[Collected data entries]
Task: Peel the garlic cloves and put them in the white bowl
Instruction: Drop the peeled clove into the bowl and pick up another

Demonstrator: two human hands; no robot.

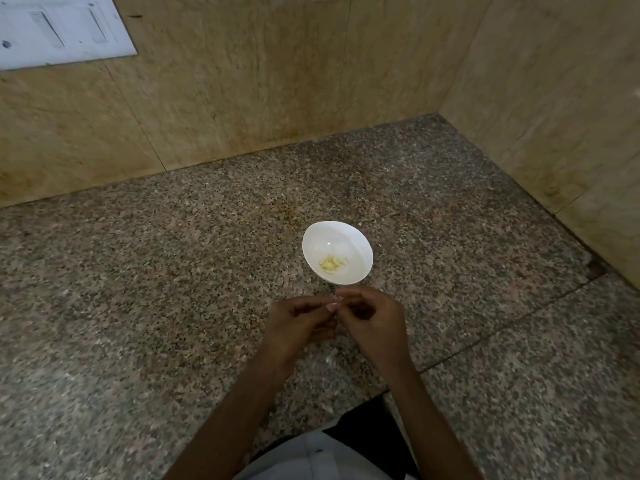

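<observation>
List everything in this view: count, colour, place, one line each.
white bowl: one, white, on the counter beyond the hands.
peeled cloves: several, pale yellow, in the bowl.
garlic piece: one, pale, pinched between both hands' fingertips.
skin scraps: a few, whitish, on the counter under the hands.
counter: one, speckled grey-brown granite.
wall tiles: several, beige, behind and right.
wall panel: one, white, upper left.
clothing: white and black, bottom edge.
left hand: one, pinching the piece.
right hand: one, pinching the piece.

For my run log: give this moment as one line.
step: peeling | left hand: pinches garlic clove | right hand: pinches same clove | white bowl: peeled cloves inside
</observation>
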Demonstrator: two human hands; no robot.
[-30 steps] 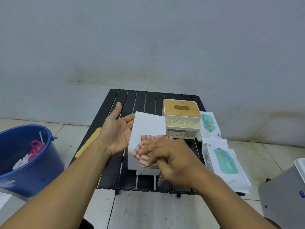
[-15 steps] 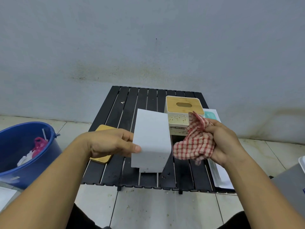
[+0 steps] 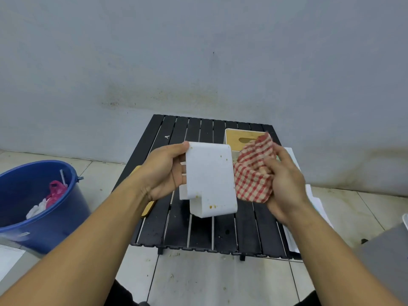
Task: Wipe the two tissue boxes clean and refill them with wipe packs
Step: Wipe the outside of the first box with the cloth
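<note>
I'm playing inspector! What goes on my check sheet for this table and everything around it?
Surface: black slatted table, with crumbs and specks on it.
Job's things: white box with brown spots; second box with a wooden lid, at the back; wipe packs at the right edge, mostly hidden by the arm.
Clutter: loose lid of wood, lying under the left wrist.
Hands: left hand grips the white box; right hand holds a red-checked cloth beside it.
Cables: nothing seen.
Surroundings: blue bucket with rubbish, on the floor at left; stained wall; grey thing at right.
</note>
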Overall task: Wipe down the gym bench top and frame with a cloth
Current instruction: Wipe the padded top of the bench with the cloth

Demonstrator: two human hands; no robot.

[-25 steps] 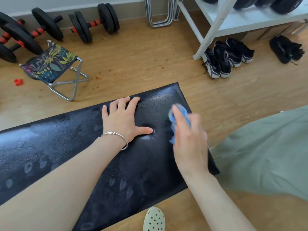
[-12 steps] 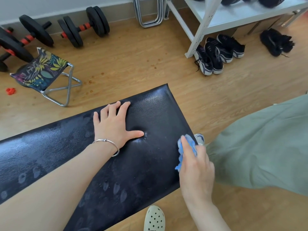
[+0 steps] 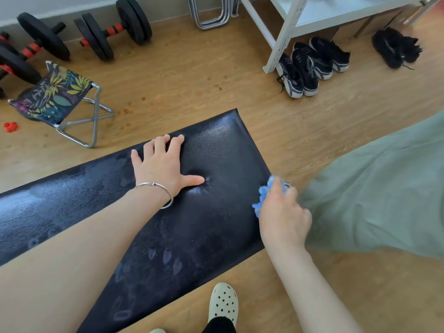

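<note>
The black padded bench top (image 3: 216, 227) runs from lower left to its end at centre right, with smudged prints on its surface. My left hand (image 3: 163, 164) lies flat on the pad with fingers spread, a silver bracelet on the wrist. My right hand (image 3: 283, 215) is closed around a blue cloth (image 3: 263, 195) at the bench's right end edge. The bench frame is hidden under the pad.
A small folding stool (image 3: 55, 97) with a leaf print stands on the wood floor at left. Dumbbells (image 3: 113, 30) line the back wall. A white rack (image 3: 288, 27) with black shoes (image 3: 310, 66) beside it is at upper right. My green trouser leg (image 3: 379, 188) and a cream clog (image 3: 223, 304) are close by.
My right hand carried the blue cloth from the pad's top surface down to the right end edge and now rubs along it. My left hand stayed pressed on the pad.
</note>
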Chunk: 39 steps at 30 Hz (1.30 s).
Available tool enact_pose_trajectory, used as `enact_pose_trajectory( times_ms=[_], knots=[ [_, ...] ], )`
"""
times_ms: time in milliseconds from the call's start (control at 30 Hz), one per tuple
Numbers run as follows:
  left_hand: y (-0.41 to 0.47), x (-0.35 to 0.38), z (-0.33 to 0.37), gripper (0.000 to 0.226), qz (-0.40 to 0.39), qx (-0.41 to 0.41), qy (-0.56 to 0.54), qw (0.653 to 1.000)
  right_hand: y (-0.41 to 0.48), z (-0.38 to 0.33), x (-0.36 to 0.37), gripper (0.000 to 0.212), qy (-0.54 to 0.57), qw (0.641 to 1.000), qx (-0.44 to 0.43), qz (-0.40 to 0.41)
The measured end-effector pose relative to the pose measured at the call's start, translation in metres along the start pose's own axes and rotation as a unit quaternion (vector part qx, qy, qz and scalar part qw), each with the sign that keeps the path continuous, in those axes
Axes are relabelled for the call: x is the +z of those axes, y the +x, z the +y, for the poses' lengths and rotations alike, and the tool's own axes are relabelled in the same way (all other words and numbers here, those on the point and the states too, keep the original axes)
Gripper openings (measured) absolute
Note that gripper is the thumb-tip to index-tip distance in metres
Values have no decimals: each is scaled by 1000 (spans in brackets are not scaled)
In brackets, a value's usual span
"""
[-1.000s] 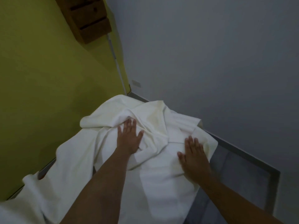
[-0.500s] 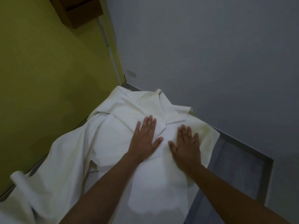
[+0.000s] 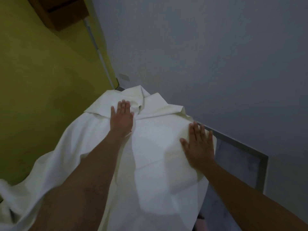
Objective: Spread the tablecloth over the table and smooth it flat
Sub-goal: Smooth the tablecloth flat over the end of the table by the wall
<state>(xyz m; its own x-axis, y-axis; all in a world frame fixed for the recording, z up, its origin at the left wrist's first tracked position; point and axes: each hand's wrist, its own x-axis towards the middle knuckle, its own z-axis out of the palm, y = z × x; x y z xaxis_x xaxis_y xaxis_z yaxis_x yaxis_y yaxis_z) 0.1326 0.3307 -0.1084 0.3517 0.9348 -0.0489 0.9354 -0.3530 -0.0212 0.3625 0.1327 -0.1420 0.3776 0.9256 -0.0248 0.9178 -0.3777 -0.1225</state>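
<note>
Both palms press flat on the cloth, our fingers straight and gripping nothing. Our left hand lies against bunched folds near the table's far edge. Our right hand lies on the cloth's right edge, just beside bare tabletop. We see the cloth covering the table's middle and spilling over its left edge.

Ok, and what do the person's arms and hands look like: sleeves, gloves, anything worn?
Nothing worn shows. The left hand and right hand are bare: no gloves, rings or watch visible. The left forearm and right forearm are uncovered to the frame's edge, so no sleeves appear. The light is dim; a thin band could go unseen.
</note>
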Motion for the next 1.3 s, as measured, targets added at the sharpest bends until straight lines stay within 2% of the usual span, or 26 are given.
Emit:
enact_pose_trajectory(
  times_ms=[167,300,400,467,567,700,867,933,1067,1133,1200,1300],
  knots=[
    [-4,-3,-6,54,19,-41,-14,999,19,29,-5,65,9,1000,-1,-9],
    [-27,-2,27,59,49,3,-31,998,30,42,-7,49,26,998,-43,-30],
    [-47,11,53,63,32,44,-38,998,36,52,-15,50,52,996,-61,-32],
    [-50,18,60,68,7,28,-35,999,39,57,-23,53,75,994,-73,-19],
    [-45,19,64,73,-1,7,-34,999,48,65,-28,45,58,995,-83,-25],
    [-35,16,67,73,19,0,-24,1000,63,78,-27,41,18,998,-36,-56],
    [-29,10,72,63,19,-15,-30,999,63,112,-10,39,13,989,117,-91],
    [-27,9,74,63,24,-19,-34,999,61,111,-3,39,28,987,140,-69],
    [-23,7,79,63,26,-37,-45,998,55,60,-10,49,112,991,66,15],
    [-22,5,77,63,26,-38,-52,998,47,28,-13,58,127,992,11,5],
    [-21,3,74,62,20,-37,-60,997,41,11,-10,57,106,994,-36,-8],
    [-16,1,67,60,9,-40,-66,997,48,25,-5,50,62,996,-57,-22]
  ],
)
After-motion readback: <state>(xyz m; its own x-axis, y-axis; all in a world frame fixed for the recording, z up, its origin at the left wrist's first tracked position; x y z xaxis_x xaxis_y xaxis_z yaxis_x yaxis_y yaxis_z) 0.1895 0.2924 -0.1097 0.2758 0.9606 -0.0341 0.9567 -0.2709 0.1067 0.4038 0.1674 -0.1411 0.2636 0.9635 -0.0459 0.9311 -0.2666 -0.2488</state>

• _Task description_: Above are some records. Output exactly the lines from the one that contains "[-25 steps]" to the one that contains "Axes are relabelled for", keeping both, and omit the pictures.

• _Written reply_:
[-25 steps] 
[-12 steps] 
[+0 steps] 

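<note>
The black padded bench top (image 3: 216, 227) runs from lower left to its end at centre right, with smudged prints on its surface. My left hand (image 3: 163, 164) lies flat on the pad with fingers spread, a silver bracelet on the wrist. My right hand (image 3: 283, 215) is closed around a blue cloth (image 3: 263, 195) at the bench's right end edge. The bench frame is hidden under the pad.
A small folding stool (image 3: 55, 97) with a leaf print stands on the wood floor at left. Dumbbells (image 3: 113, 30) line the back wall. A white rack (image 3: 288, 27) with black shoes (image 3: 310, 66) beside it is at upper right. My green trouser leg (image 3: 379, 188) and a cream clog (image 3: 223, 304) are close by.
My right hand carried the blue cloth from the pad's top surface down to the right end edge and now rubs along it. My left hand stayed pressed on the pad.
</note>
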Chunk: 39 steps at 30 Hz (1.30 s).
Available tool enact_pose_trajectory, used as `enact_pose_trajectory( times_ms=[_], knots=[ [_, ...] ], )`
"""
times_ms: time in milliseconds from the call's start (control at 30 Hz), one per tuple
Numbers run as follows:
  left_hand: y (-0.41 to 0.47), x (-0.35 to 0.38), z (-0.33 to 0.37), gripper (0.000 to 0.226), qz (-0.40 to 0.39), qx (-0.41 to 0.41), qy (-0.56 to 0.54), qw (0.653 to 1.000)
  right_hand: y (-0.41 to 0.48), z (-0.38 to 0.33), x (-0.36 to 0.37), gripper (0.000 to 0.212), qy (-0.54 to 0.57), qw (0.641 to 1.000), qx (-0.44 to 0.43), qz (-0.40 to 0.41)
The measured end-effector pose relative to the pose measured at the call's start, translation in metres along the start pose's own axes and rotation as a unit quaternion (vector part qx, qy, qz and scalar part qw), each with the sign that keeps the path continuous, in those axes
Axes are relabelled for the call: x is the +z of those axes, y the +x, z the +y, for the poses' lengths and rotations alike, and the tool's own axes are relabelled in the same way (all other words and numbers here, those on the point and the states too, keep the original axes)

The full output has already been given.